You may have read that the midlands club Aston Villa has been in the doghouse recently regarding their unpaid £4m tax bill. Following the announcement the club immediately moved to suspend chief executive Keith Wyness, amid reports that it had missed the Revenue’s deadline and could face a winding-up order.
However, the latest is that in a recent statement the club confirmed it had struck a deal with HMRC and will “continue to fulfil its obligations”. It added that there are no insolvency practitioners or administration advisors working with the club. Though we shall see how the story unfolds.
The statement continued: “Owner and chairman Dr Tony Xia would like to take this opportunity to sincerely thank supporters during this difficult and unsettling time and reassure them plans are now being put in place to move the club forward.”
This will certainly come as a small relief for the club’s supporters after it emerged last week that Aston Villa is also facing Financial Fair Play challenges following its failure to be promoted to the Premier League, after losing to Fulham in the Championship play-off.
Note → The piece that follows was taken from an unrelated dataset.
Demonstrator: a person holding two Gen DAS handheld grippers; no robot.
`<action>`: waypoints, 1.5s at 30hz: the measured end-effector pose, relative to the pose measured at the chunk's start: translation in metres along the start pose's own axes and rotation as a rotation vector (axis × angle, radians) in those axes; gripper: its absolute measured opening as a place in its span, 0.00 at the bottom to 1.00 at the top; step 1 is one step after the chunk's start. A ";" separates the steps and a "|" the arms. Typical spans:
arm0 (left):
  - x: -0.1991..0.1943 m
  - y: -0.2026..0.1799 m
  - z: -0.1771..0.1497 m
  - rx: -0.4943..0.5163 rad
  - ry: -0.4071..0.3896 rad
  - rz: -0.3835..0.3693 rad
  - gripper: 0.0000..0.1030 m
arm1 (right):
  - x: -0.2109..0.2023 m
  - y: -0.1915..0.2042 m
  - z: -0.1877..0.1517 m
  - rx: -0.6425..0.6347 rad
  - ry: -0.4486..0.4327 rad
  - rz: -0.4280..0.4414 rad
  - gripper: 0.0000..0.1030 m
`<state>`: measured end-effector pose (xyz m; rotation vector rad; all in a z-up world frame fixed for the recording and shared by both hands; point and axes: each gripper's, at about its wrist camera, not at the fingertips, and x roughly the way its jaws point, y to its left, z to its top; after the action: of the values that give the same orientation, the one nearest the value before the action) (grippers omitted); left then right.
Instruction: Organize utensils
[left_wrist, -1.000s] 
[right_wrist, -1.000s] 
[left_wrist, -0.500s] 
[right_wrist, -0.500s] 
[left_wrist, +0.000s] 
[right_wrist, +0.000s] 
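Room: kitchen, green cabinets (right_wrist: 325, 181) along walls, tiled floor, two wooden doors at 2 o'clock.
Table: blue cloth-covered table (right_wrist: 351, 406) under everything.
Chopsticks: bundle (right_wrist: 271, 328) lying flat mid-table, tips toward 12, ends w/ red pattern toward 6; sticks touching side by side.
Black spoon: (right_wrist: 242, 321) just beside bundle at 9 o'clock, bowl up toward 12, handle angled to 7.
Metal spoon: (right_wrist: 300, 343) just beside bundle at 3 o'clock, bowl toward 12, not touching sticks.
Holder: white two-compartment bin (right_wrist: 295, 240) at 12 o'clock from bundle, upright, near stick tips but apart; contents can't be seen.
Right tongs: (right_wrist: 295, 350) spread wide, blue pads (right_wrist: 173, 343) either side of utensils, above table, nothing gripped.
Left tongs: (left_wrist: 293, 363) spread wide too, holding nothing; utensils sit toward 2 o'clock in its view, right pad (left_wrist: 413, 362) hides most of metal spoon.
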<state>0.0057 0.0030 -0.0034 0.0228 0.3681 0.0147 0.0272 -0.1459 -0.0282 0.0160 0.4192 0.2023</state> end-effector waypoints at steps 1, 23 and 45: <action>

As they say, when one door closes…
Another one bites the dust?
In a similar story, Crystal Palace football club has also been threatened with being dissolved over mismanagement of its accounts, as it emerged this week that the Premier League football club has yet to file its accounts, two months after the deadline.
Companies House has given the club a further two months to file, after which it will be struck off its register and dissolved “unless cause is shown to the contrary.”
Failure to file accounts can often be a sign a company is in financial difficulties, and with the summer transfer window open, it’s a far from ideal time for the club to be facing problems publicly, when trying to attract new talent.
However the club, according to the Guardian, insists there are no such problems and that it will produce its accounts “imminently”.
In general, the financial health of Premier League clubs has boomed in recent years on the back of TV rights deals worth billions of pounds, but that doesn’t mean the job of managing the money is easy. Many accountants may dream of having the opportunity to work on sets of accounts as big and intricate as these, and perhaps now could be the perfect opportunity to offer your services!
Have a great week.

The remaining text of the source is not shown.